Figure 3. Unsupervised hierarchical clustering of skin expression data identifies subgroups of patients with JDM.

(A) Heatmap of selected DEGs representing pathways reflecting 2 JDM skin subgroups. (B) JDM subgroup 2 demonstrated higher skin-directed interferon, mitochondrial dysfunction, angiogenesis, and innate immune expression scores in skin compared with subgroup 1 and healthy controls. (C) The NFE2L2 signature score was higher in subgroup 2 compared with subgroup 1 and positively associated with the skin-directed interferon score. Unpaired 2-tailed parametric Student’s t test with Benjamini-Hochberg correction was used for the comparison between 2 groups. Cluster 1: n = 65 total samples (n = 45 JDM_NL and 20 JDM_L) corresponding to n = 28 patients; cluster 2: n = 12 total samples (n = 10 JDM_NL and 2 JDM_L) corresponding to n = 8 patients.

Figure 4. Validation of a JDM subgroup expression signature using a JDM skin biopsy microarray dataset.

(A) Heatmap of the DEGs representing selected pathways commonly activated between the 2 identified JDM subgroups in both skin tape stripping and biopsy. (B) Subgroup 2 demonstrated higher mitochondrial/oxidative phosphorylation dysfunction expression scores in skin compared with subgroup 1 and healthy controls. (C) Comparison of JDM skin expression signatures from tape stripping and full-thickness skin biopsies between the 2 identified subgroups. Unpaired 2-tailed parametric Student’s t test with Benjamini-Hochberg correction was used for the comparison between 2 groups. Cluster 1 RNA-Seq: n = 45 JDM_NL and 20 JDM_L samples corresponding to n = 28 patients; cluster 2 RNA-Seq: n = 10 JDM_NL and 2 JDM_L samples corresponding to n = 8 patients; cluster 1 microarrays: n = 6 CTL, 6 JDM_NL and 3 JDM_L samples/patients; cluster 2 microarrays: n = 0 JDM_NL and 6 JDM_L samples/patients.

Figure 5. Whole blood as compared with skin transcriptional profile to define subgroups.

(A) Blood expression scores for pathways of interest. Patients with both NL and L skin samples that were split between the 2 defined molecular subgroups are represented by unfilled circles. The blood samples were assigned to subgroup 2 for analysis. (B) Top 10 canonical pathways from the DEGs in L skin from JDM patients with lower Manual Muscle Testing scores (MMT-8 ≤ 146) compared with controls (FDR < 0.10). Unpaired 2-tailed parametric Student’s t test with Benjamini-Hochberg correction was used for the comparison between 2 groups. CTL: n = 6; cluster 1: n = 34 JDM samples; cluster 2: n = 9 JDM samples. Canonical pathway P values were computed by the IPA software.

Figure 6. Immune cell enrichment analysis in JDM and control skin using CIBERSORTx.

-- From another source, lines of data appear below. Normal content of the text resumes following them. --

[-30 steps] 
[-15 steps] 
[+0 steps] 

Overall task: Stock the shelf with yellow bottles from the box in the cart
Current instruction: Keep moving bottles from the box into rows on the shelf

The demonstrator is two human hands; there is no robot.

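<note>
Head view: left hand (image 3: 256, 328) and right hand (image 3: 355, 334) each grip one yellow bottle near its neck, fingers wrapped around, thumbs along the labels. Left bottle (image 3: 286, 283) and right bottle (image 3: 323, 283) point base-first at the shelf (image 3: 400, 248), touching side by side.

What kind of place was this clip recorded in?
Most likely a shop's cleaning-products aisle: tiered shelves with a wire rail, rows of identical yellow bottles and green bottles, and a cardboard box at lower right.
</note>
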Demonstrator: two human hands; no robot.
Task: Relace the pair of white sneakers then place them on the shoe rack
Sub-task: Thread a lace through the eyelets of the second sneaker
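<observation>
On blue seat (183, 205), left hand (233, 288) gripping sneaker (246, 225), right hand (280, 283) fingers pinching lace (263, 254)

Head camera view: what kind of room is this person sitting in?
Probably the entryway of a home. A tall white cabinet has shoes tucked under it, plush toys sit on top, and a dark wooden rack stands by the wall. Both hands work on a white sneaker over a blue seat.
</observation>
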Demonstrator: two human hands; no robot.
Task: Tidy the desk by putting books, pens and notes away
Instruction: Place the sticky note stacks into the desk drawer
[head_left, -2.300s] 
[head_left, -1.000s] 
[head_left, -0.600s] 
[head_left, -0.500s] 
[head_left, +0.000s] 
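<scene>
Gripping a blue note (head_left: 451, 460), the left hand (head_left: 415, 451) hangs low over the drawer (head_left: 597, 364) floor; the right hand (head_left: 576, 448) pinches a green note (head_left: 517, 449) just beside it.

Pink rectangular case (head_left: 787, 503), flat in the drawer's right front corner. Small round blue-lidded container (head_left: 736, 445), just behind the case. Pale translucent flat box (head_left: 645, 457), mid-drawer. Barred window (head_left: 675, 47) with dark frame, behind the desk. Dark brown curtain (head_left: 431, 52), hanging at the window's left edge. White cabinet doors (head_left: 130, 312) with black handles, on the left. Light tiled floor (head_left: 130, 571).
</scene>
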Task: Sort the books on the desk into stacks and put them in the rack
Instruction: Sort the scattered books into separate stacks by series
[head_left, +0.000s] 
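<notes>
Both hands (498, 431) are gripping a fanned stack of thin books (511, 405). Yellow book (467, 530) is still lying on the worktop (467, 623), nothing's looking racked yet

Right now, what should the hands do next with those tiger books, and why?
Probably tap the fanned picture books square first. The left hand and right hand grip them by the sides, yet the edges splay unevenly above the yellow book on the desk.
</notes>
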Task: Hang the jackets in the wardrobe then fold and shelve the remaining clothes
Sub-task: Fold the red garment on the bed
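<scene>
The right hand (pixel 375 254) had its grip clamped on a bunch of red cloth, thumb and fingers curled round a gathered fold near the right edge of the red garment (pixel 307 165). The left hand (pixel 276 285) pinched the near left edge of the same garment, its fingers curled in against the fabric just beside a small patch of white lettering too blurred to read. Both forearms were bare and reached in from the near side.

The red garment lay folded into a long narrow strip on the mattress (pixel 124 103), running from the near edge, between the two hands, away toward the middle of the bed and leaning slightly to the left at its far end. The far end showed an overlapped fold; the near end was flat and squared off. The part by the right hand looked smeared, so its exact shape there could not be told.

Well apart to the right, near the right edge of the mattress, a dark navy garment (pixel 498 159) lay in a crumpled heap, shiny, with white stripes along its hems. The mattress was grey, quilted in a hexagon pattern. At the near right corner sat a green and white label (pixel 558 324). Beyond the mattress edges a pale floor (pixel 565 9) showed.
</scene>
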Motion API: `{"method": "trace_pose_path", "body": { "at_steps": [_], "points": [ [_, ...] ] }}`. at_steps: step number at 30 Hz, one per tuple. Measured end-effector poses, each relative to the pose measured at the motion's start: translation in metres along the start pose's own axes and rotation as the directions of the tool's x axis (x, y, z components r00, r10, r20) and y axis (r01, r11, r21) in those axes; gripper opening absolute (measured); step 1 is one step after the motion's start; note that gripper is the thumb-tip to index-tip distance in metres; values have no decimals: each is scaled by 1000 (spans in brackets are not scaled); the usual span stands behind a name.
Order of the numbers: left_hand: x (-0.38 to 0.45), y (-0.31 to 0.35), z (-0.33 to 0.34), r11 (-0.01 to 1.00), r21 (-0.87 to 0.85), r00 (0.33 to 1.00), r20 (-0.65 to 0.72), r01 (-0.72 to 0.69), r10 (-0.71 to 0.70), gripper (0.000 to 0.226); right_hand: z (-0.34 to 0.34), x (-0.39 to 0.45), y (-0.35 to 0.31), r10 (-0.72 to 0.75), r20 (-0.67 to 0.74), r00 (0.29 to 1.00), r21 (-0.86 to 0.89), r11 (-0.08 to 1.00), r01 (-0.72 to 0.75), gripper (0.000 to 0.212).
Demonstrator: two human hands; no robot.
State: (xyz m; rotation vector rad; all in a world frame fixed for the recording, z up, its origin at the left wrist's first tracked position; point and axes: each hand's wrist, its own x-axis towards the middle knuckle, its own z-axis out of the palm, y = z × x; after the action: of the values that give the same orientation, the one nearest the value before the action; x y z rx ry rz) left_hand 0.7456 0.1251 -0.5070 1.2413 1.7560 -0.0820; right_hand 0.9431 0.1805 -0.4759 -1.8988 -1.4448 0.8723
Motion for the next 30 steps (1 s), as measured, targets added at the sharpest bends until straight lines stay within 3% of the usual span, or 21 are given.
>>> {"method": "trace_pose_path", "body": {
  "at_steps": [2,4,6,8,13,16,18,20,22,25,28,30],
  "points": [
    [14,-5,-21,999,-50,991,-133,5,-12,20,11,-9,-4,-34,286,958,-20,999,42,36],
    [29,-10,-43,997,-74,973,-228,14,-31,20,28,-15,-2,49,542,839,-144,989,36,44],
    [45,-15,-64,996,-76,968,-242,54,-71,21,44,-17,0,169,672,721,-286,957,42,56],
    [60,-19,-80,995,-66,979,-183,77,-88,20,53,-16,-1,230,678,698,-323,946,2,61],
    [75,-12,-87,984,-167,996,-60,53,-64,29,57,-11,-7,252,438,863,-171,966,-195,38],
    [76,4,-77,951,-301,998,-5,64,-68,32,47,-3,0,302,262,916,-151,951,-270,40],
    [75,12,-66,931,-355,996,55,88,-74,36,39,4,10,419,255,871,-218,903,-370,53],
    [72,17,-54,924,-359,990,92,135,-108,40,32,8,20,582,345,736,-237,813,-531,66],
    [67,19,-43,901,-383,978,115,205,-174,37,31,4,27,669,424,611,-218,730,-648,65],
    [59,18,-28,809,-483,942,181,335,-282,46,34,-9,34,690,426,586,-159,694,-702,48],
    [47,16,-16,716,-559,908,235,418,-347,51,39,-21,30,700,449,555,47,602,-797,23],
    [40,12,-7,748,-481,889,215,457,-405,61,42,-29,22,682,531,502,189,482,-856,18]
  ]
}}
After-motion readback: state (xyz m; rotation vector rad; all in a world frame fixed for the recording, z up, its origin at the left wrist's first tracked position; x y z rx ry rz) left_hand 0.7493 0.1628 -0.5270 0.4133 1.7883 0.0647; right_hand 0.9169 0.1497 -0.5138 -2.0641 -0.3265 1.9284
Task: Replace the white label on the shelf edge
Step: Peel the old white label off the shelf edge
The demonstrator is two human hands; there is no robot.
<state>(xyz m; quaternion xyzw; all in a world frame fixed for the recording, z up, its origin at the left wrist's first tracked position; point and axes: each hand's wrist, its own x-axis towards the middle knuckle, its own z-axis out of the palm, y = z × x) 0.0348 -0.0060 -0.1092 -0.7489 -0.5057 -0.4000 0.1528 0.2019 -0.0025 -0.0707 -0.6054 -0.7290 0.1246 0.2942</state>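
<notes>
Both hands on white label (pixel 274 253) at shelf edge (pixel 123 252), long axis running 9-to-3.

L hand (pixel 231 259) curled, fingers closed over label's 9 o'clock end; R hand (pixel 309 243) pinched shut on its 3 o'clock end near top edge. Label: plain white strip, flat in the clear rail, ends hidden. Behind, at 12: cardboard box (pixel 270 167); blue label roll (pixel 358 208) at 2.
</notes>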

(A) Heatmap from each relevant immune cell type relative fraction in CTL (n = 21), NL (n = 55) JDM, and L (n = 22) JDM skin. (B) Graphs illustrating the relative fraction of B cells, plasma cells, macrophages, dendritic cells, and neutrophils as computed by CIBERSORTx in CTL and JDM samples (each dot represents 1 sample). (C) Heatmap from each relevant immune cell type relative fraction in each sample from control skin and samples in each identified skin subgroup. (D) Graphs illustrating the relative fraction of B cells and macrophages as computed by CIBERSORTx in each CTL and JDM subgroup sample (each dot represents 1 sample). CTL: n = 21, JDM_NL: n = 55, JDM_L: n = 22, JDM subgroup 1: n = 65, JDM subgroup 2: n = 12. Unpaired 2-tailed parametric Student’s t test with Benjamini-Hochberg correction was used for the comparison between 2 groups.